Search the entries for the word "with". Copy every line that holds it.

#### SUPPLIED INFORMATION

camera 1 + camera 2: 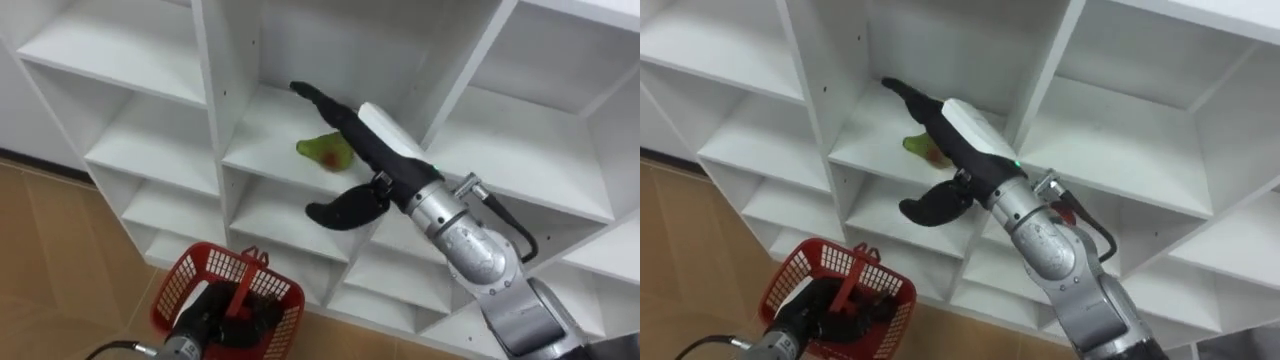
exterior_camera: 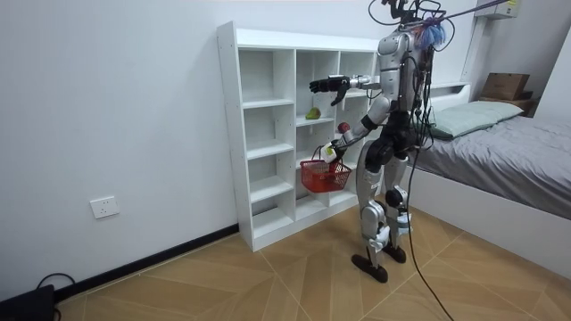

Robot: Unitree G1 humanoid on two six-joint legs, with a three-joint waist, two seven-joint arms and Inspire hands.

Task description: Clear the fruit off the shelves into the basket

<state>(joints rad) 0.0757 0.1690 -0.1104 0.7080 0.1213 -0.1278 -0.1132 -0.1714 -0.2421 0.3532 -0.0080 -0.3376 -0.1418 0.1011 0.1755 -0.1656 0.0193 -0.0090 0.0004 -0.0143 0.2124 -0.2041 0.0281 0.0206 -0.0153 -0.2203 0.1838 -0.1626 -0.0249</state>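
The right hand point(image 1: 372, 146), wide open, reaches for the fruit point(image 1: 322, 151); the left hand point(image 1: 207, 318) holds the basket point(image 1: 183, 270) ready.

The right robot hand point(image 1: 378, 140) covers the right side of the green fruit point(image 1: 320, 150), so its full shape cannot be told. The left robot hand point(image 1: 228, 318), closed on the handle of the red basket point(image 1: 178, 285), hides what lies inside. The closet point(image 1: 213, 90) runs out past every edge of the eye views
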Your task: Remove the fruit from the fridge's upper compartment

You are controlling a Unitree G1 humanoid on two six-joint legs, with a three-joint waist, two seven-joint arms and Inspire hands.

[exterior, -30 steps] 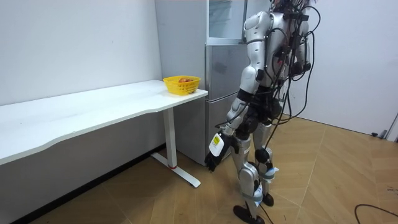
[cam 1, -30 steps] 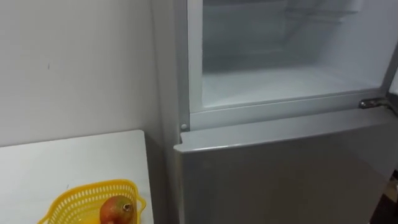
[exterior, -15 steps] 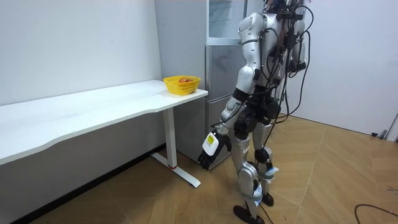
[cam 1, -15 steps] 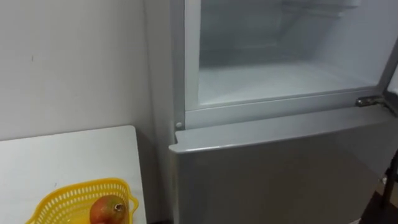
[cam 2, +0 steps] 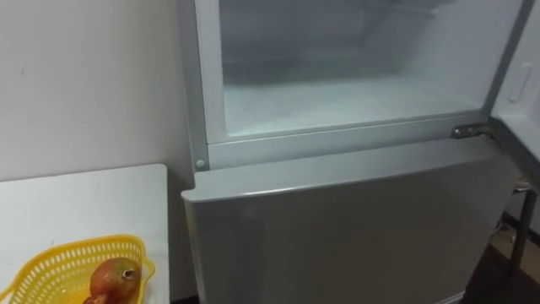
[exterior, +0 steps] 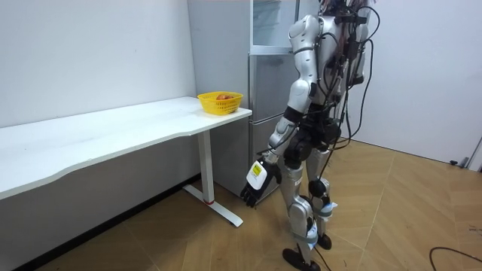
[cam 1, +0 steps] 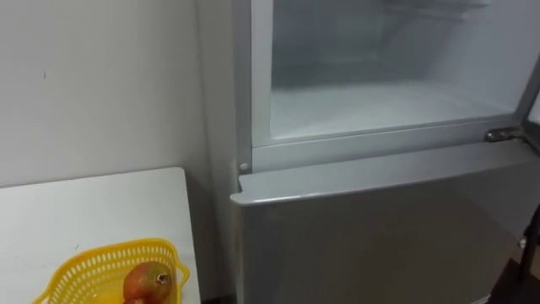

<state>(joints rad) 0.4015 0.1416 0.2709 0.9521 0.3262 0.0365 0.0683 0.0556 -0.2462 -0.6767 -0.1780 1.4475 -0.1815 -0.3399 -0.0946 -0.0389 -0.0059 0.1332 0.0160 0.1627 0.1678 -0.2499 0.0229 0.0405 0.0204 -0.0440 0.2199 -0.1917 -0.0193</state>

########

- **TASK SOLUTION**
Robot: Unitree G1 humanoid on two six-joint legs, with a three-joint waist, two seven-joint arms and Inspire hands.
You are controlling a Unitree G1 humanoid on two six-joint legs, with a three-joint waist, two seven-joint arms and Inspire hands.

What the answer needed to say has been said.